> [WORK TO BE COMPLETED]: A faithful copy of the data, pictures omitted, is the required answer.

> [Stored data]:
^^^^^^^^

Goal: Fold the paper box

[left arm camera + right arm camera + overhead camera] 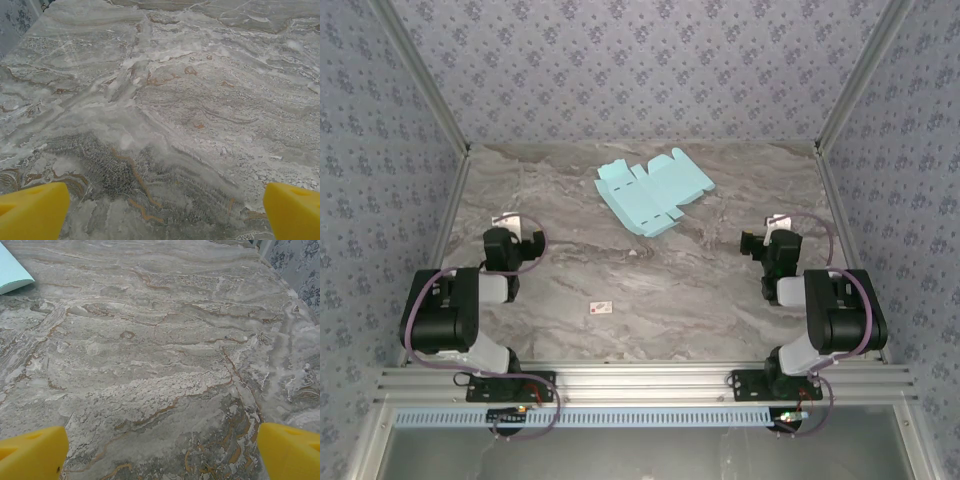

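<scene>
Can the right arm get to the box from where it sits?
Probably yes. The box lies flat at the far centre, with bare table between it and the right gripper, whose jaws stand open. Nothing blocks the path; only the stretch is in doubt.

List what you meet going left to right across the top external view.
From the left: left gripper → paper box → right gripper. The small white tag lies nearer, in line with the box's left edge, so it is unplaced.

Black arms [445, 312], purple cables [407, 335], yellow end effector fingers [35, 210].
</scene>
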Controlling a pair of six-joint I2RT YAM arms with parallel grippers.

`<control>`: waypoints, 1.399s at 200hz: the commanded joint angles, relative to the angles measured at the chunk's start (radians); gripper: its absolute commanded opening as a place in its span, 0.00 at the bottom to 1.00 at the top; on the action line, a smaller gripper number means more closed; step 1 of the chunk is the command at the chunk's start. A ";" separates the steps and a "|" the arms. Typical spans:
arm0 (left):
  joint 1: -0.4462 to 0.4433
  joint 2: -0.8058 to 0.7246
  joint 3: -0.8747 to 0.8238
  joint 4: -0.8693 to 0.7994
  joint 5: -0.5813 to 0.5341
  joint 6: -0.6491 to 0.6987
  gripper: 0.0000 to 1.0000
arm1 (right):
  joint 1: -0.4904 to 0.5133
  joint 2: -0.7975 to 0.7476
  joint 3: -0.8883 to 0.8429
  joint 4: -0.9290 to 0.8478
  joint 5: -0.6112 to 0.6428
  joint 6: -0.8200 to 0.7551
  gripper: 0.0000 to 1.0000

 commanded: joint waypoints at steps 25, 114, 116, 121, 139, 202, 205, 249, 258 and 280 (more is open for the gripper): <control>-0.004 -0.007 0.022 0.025 0.013 -0.002 0.99 | -0.002 -0.004 0.024 0.022 -0.005 0.012 0.99; -0.002 -0.007 0.022 0.025 0.015 -0.003 0.99 | -0.002 -0.003 0.024 0.022 -0.005 0.012 0.99; -0.002 -0.006 0.022 0.026 0.013 -0.003 0.99 | -0.002 -0.003 0.024 0.022 -0.005 0.012 0.99; -0.002 -0.007 0.022 0.025 0.014 -0.003 0.99 | -0.002 -0.003 0.024 0.022 -0.005 0.012 0.99; -0.002 -0.007 0.022 0.026 0.015 -0.004 0.99 | -0.002 -0.004 0.024 0.022 -0.005 0.012 0.99; 0.003 -0.007 0.022 0.025 0.022 -0.006 0.99 | -0.003 -0.004 0.024 0.022 -0.006 0.013 0.99; 0.003 -0.007 0.022 0.025 0.022 -0.006 0.99 | -0.003 -0.003 0.024 0.021 -0.007 0.012 0.99; 0.003 -0.150 0.104 -0.238 -0.030 -0.018 0.99 | 0.004 -0.121 0.069 -0.147 0.035 0.016 0.99; 0.003 -0.192 0.103 -0.261 -0.062 -0.037 0.99 | 0.004 -0.169 0.085 -0.208 0.057 0.025 0.99; 0.002 -0.296 0.110 -0.341 -0.150 -0.128 0.99 | -0.007 -0.298 0.104 -0.322 0.120 0.083 0.99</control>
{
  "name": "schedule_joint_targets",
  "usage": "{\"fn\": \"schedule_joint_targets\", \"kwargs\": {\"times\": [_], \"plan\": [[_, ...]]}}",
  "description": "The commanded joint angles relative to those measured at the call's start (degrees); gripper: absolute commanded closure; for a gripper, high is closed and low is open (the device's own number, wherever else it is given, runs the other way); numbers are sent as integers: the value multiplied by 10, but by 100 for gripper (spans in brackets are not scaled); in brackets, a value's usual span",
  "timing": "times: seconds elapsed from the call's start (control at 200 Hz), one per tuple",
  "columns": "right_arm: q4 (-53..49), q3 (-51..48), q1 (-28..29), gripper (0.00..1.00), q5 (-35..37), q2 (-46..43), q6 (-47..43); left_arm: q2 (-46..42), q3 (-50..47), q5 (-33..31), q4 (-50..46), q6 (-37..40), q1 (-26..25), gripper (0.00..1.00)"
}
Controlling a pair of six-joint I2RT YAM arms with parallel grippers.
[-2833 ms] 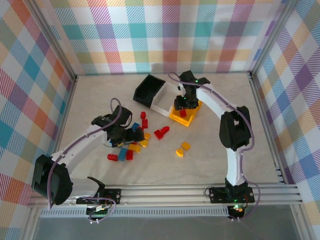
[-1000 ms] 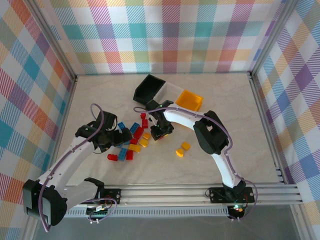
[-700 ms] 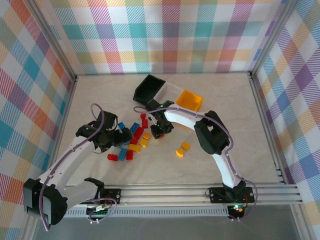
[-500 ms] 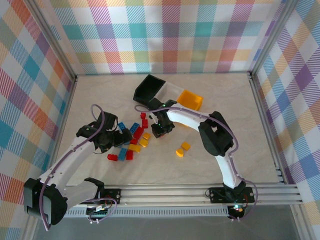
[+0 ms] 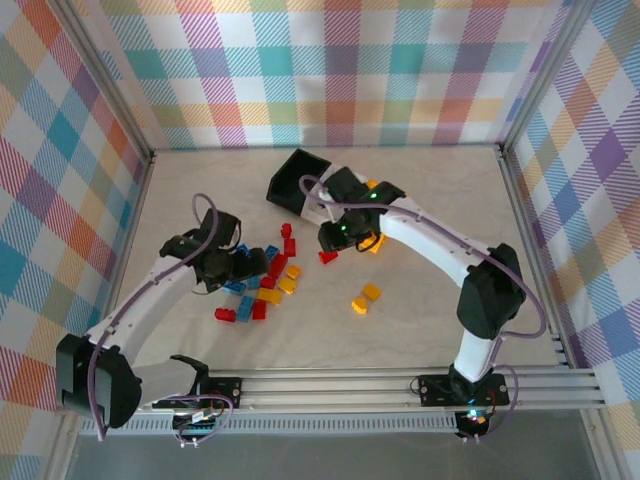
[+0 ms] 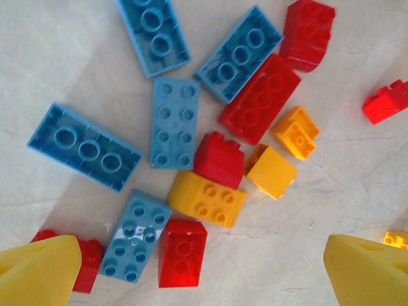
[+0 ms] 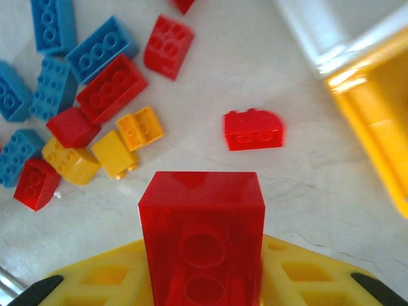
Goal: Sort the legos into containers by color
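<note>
- Nearest in the top view, two yellow bricks (image 5: pixel 365 298) lay side by side on the table (image 5: pixel 190 190), right of centre and apart from the rest.
- Left of centre lay the main pile of bricks (image 5: pixel 262 285), red, yellow and blue mixed and mostly touching; in the left wrist view a long red brick (image 6: pixel 260 99) lay against a blue one (image 6: pixel 239 54), and a yellow brick (image 6: pixel 207 199) sat just below a small red one (image 6: pixel 218 160).
- The left gripper (image 6: pixel 201 273) hung over the pile; its yellow fingers (image 6: pixel 38 274) stood wide apart at the lower corners of that view.
- The right gripper (image 7: pixel 201 280) was at the centre of the top view, just right of the pile; it was clamped on a red brick (image 7: pixel 201 223) raised off the table.
- Beyond that brick a single red brick (image 7: pixel 253 131) lay alone on the table.
- Farthest stood the bins in a slanting row; the yellow-orange bin (image 7: pixel 376 127) was at the right edge of the right wrist view, the white bin (image 7: pixel 331 32) beside it at the upper right; the black bin (image 5: pixel 292 180) sat at upper centre of the top view, with the right arm crossing over the other two.
</note>
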Motion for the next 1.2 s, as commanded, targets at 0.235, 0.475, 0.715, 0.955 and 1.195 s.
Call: {"fn": "schedule_joint_targets", "kwargs": {"times": [0.235,0.475,0.715,0.955,1.195], "plan": [[-20,65,-115,63,5,76,7,132,140,20,-17,104,-86,0],[-26,164,-141,63,8,202,7,194,184,52,-14,120,-99,0],[-45,245,-143,63,17,291,15,201,192,69,-28,126,-101,0],[-43,245,-143,61,19,298,23,194,175,68,-27,127,-100,0],[-44,239,-143,51,26,278,18,206,178,75,-19,128,-101,0]]}}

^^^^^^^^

> [RESPONSE TO THIS EXERCISE]:
Goal: Fold the paper box

[left arm camera + right arm camera + overhead camera] 

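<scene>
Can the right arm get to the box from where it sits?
Probably yes. The box lies flat at the far centre, with bare table between it and the right gripper, whose jaws stand open. Nothing blocks the path; only the stretch is in doubt.

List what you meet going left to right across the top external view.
From the left: left gripper → paper box → right gripper. The small white tag lies nearer, in line with the box's left edge, so it is unplaced.

Black arms [445, 312], purple cables [407, 335], yellow end effector fingers [35, 210].
</scene>
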Controlling a pair of six-joint I2RT YAM arms with parallel grippers.

`<control>`: waypoints, 1.399s at 200hz: the commanded joint angles, relative to the angles measured at the chunk's start (radians); gripper: its absolute commanded opening as a place in its span, 0.00 at the bottom to 1.00 at the top; on the action line, a smaller gripper number means more closed; step 1 of the chunk is the command at the chunk's start. A ";" separates the steps and a "|" the arms. Typical spans:
arm0 (left):
  joint 1: -0.4462 to 0.4433
  joint 2: -0.8058 to 0.7246
  joint 3: -0.8747 to 0.8238
  joint 4: -0.8693 to 0.7994
  joint 5: -0.5813 to 0.5341
  joint 6: -0.6491 to 0.6987
  gripper: 0.0000 to 1.0000
arm1 (right):
  joint 1: -0.4904 to 0.5133
  joint 2: -0.7975 to 0.7476
  joint 3: -0.8883 to 0.8429
  joint 4: -0.9290 to 0.8478
  joint 5: -0.6112 to 0.6428
  joint 6: -0.8200 to 0.7551
  gripper: 0.0000 to 1.0000

 commanded: joint waypoints at steps 25, 114, 116, 121, 139, 202, 205, 249, 258 and 280 (more is open for the gripper): <control>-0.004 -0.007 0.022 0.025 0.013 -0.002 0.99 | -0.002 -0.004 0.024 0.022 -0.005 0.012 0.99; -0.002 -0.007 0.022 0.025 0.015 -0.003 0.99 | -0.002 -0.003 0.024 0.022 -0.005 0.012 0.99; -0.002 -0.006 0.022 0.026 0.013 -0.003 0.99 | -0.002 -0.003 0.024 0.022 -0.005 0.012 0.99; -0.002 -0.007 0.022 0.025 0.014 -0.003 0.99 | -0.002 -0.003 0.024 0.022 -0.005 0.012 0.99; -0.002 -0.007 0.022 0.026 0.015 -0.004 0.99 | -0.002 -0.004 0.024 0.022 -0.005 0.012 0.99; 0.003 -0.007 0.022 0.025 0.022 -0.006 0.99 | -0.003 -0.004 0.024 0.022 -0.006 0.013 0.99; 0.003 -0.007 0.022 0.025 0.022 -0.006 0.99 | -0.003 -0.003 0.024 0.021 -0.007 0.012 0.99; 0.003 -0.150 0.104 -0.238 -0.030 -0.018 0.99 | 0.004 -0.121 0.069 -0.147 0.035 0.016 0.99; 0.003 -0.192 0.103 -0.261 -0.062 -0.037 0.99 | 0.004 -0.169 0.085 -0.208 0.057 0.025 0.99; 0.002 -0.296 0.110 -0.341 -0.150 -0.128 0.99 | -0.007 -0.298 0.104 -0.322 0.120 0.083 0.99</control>
{
  "name": "schedule_joint_targets",
  "usage": "{\"fn\": \"schedule_joint_targets\", \"kwargs\": {\"times\": [_], \"plan\": [[_, ...]]}}",
  "description": "The commanded joint angles relative to those measured at the call's start (degrees); gripper: absolute commanded closure; for a gripper, high is closed and low is open (the device's own number, wherever else it is given, runs the other way); numbers are sent as integers: the value multiplied by 10, but by 100 for gripper (spans in brackets are not scaled); in brackets, a value's usual span",
  "timing": "times: seconds elapsed from the call's start (control at 200 Hz), one per tuple",
  "columns": "right_arm: q4 (-53..49), q3 (-51..48), q1 (-28..29), gripper (0.00..1.00), q5 (-35..37), q2 (-46..43), q6 (-47..43); left_arm: q2 (-46..42), q3 (-50..47), q5 (-33..31), q4 (-50..46), q6 (-37..40), q1 (-26..25), gripper (0.00..1.00)"
}
Controlling a pair of six-joint I2RT YAM arms with parallel grippers.
[-2833 ms] 
[-1000 ms] 
[-700 ms] 
[-500 ms] 
[+0 ms] 
[+0 ms] 
[+0 ms] 
Goal: Sort the legos into containers by color
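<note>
- Nearest in the top view, two yellow bricks (image 5: pixel 365 298) lay side by side on the table (image 5: pixel 190 190), right of centre and apart from the rest.
- Left of centre lay the main pile of bricks (image 5: pixel 262 285), red, yellow and blue mixed and mostly touching; in the left wrist view a long red brick (image 6: pixel 260 99) lay against a blue one (image 6: pixel 239 54), and a yellow brick (image 6: pixel 207 199) sat just below a small red one (image 6: pixel 218 160).
- The left gripper (image 6: pixel 201 273) hung over the pile; its yellow fingers (image 6: pixel 38 274) stood wide apart at the lower corners of that view.
- The right gripper (image 7: pixel 201 280) was at the centre of the top view, just right of the pile; it was clamped on a red brick (image 7: pixel 201 223) raised off the table.
- Beyond that brick a single red brick (image 7: pixel 253 131) lay alone on the table.
- Farthest stood the bins in a slanting row; the yellow-orange bin (image 7: pixel 376 127) was at the right edge of the right wrist view, the white bin (image 7: pixel 331 32) beside it at the upper right; the black bin (image 5: pixel 292 180) sat at upper centre of the top view, with the right arm crossing over the other two.
</note>
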Motion for the next 1.2 s, as commanded, targets at 0.235, 0.475, 0.715, 0.955 and 1.195 s.
Call: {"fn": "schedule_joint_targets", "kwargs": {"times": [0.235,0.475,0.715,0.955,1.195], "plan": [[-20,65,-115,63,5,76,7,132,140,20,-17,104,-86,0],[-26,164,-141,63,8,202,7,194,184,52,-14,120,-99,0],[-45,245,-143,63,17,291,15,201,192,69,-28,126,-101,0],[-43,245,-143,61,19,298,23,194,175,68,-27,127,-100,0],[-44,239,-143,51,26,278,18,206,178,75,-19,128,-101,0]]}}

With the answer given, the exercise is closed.